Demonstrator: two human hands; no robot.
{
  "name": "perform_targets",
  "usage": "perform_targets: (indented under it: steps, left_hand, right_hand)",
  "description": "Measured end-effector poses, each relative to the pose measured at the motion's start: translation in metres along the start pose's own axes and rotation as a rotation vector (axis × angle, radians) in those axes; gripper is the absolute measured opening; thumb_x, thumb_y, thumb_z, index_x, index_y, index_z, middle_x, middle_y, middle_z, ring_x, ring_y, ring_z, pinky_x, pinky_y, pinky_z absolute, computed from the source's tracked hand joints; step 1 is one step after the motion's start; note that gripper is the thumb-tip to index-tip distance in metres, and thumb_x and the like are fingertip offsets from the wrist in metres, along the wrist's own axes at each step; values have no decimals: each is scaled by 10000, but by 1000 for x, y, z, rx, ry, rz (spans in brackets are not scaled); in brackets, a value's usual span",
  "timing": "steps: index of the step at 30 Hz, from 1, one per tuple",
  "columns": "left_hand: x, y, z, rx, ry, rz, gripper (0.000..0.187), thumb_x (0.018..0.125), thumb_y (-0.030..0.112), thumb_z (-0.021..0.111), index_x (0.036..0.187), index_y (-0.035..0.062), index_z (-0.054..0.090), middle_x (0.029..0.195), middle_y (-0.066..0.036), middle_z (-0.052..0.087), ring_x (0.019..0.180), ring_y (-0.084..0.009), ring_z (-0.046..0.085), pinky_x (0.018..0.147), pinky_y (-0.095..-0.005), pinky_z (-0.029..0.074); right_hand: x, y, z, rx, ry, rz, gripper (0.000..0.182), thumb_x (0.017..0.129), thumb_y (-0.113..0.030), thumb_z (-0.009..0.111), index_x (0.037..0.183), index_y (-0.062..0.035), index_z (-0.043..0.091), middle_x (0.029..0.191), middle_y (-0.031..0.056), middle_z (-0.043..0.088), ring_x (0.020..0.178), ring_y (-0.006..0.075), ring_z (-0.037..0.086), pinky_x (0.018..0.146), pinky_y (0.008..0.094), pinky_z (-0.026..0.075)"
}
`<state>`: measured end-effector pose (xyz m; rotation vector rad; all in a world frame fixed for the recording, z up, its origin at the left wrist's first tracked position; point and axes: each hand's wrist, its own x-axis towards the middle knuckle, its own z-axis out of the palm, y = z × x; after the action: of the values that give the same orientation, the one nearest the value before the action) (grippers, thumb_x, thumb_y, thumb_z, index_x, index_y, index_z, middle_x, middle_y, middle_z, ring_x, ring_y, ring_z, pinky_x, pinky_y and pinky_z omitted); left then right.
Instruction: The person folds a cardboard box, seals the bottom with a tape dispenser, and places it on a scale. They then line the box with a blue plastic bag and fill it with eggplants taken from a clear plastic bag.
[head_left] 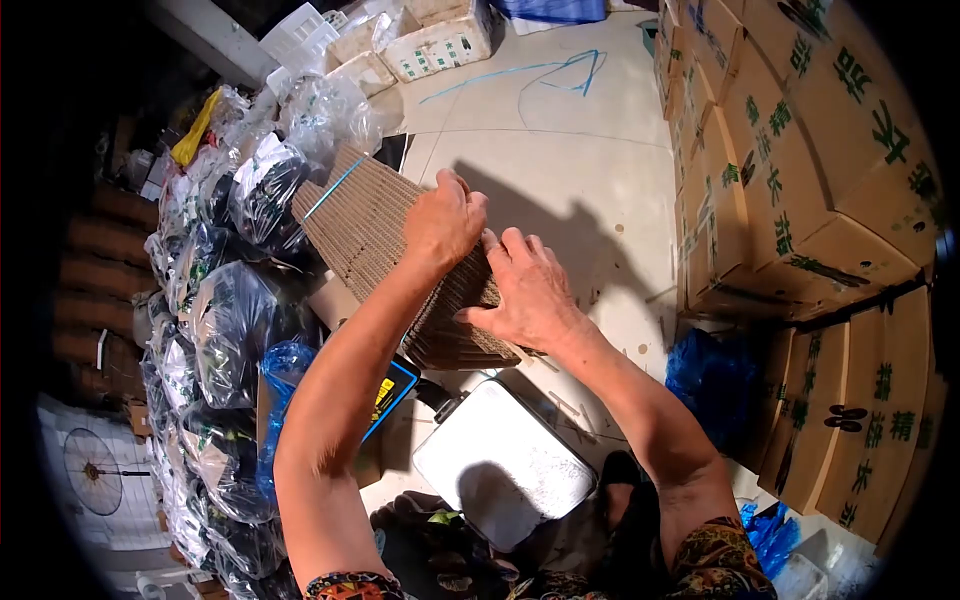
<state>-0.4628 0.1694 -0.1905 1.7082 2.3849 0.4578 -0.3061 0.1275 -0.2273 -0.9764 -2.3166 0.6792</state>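
Both forearms reach forward over the bundle of flattened cardboard: the left hand curls narrow on its top, while the right hand spreads wide at its near end, fingertips perhaps touching the edge.

There were two bare hands, one left hand and one right hand. I counted one bundle of corrugated cardboard, one platform scale, one wire-guard fan and three pieces of blue plastic. Filled clear plastic bags and printed cardboard cartons were many; because they overlapped, I could not tell their exact number.
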Motion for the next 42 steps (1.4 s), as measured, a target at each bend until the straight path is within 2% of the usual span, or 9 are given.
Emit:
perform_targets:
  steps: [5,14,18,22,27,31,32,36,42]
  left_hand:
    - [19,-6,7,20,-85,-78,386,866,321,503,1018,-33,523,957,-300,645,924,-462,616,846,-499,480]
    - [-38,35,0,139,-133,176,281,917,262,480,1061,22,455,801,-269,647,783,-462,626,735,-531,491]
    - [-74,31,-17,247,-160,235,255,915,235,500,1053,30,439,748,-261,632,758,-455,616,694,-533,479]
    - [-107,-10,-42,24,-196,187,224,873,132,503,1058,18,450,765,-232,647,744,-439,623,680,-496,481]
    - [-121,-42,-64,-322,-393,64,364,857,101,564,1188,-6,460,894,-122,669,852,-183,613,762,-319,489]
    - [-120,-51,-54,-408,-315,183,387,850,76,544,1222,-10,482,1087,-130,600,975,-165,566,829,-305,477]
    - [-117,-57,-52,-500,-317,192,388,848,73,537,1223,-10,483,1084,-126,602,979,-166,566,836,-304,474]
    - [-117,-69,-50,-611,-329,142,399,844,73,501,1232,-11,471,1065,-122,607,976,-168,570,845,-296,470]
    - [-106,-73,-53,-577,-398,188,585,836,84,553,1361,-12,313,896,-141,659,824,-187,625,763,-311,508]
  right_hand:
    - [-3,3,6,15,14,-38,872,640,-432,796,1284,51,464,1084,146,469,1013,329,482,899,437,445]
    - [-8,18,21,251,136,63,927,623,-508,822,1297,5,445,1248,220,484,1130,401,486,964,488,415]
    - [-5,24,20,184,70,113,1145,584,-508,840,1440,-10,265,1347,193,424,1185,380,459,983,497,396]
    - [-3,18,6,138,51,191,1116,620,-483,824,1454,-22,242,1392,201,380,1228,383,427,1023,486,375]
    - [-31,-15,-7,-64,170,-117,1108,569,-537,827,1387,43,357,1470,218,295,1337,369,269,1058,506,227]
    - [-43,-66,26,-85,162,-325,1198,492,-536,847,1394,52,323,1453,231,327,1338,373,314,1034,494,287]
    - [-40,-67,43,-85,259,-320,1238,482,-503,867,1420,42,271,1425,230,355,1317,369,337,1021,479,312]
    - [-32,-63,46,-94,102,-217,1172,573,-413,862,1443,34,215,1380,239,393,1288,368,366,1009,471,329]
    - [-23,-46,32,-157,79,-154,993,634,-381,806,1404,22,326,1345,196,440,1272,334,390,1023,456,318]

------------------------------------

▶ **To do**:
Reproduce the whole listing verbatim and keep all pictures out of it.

▶ **Solution for this task**:
Demonstrator: two human hands; no robot.
{
  "name": "perform_targets",
  "usage": "perform_targets: (indented under it: steps, left_hand, right_hand)",
  "description": "Measured end-effector poses, each relative to the pose measured at the motion's start: translation in metres along the start pose's own axes and rotation as a rotation vector (axis × angle, radians) in those axes; gripper is the absolute measured opening; thumb_x, thumb_y, thumb_z, index_x, index_y, index_z, middle_x, middle_y, middle_z, ring_x, ring_y, ring_z, pinky_x, pinky_y, pinky_z absolute, computed from the source's tracked hand joints; step 1 is one step after the motion's start; note that gripper is the thumb-tip to index-tip distance in metres, and thumb_x and the like are fingertip offsets from the wrist in metres, along the wrist's own axes at each step; values have no decimals: each is scaled by 10000, but by 1000 for x, y, z, rx, ry, rz (spans in brackets are not scaled); in brackets, a value's usual span",
  "timing": "steps: index of the step at 30 Hz, from 1, one per tuple",
  "columns": "left_hand: x, y, z, rx, ry, rz, gripper (0.000..0.187), thumb_x (0.018..0.125), thumb_y (-0.030..0.112), thumb_z (-0.021..0.111), index_x (0.036..0.187), index_y (-0.035..0.062), index_z (-0.054..0.090), middle_x (0.029..0.195), middle_y (-0.066..0.036), middle_z (-0.052..0.087), ring_x (0.019..0.180), ring_y (-0.084..0.009), ring_z (-0.046..0.085), pinky_x (0.018..0.147), pinky_y (-0.095..-0.005), pinky_z (-0.029..0.074); right_hand: x, y, z, rx, ry, rz, gripper (0.000..0.182), thumb_x (0.017..0.129), thumb_y (-0.113..0.030), thumb_z (-0.009..0.111), index_x (0.037..0.183), index_y (-0.062..0.035), index_z (-0.043..0.091), middle_x (0.029..0.191), middle_y (-0.031..0.056), middle_z (-0.043..0.088), ring_x (0.020..0.178), ring_y (-0.006..0.075), ring_z (-0.037..0.086), pinky_x (0.018..0.146), pinky_y (0.008..0.094), pinky_z (-0.026..0.075)"
}
`<state>`: measured end-effector pose (xyz m; rotation vector rad; all in a world frame fixed for the recording, z up, its origin at the left wrist's first tracked position; point and axes: each hand's wrist, its own x-axis towards the middle knuckle, its own z-axis out of the palm, y = z × x; after the action: of the values that give the same orientation, the one nearest the value before the action) (grippers, thumb_x, thumb_y, thumb_z, index_x, index_y, index_z, middle_x, middle_y, middle_z, ring_x, ring_y, ring_z, pinky_x, pinky_y and pinky_z omitted); left then right.
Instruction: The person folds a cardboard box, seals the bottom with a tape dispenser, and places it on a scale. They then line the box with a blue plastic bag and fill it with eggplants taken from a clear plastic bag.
[head_left] 
<state>-0.4628 0.1694 -0.1905 1.7082 2.3849 0.4578 -0.3061 0.1275 -0.2273 -0.9764 -2.3166 0.6792</state>
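Both forearms reach forward over the bundle of flattened cardboard: the left hand curls narrow on its top, while the right hand spreads wide at its near end, fingertips perhaps touching the edge.

There were two bare hands, one left hand and one right hand. I counted one bundle of corrugated cardboard, one platform scale, one wire-guard fan and three pieces of blue plastic. Filled clear plastic bags and printed cardboard cartons were many; because they overlapped, I could not tell their exact number.
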Motion for the next 42 steps (1.4 s), as measured, a target at each bend until the straight path is within 2% of the usual span, or 9 are given.
Emit:
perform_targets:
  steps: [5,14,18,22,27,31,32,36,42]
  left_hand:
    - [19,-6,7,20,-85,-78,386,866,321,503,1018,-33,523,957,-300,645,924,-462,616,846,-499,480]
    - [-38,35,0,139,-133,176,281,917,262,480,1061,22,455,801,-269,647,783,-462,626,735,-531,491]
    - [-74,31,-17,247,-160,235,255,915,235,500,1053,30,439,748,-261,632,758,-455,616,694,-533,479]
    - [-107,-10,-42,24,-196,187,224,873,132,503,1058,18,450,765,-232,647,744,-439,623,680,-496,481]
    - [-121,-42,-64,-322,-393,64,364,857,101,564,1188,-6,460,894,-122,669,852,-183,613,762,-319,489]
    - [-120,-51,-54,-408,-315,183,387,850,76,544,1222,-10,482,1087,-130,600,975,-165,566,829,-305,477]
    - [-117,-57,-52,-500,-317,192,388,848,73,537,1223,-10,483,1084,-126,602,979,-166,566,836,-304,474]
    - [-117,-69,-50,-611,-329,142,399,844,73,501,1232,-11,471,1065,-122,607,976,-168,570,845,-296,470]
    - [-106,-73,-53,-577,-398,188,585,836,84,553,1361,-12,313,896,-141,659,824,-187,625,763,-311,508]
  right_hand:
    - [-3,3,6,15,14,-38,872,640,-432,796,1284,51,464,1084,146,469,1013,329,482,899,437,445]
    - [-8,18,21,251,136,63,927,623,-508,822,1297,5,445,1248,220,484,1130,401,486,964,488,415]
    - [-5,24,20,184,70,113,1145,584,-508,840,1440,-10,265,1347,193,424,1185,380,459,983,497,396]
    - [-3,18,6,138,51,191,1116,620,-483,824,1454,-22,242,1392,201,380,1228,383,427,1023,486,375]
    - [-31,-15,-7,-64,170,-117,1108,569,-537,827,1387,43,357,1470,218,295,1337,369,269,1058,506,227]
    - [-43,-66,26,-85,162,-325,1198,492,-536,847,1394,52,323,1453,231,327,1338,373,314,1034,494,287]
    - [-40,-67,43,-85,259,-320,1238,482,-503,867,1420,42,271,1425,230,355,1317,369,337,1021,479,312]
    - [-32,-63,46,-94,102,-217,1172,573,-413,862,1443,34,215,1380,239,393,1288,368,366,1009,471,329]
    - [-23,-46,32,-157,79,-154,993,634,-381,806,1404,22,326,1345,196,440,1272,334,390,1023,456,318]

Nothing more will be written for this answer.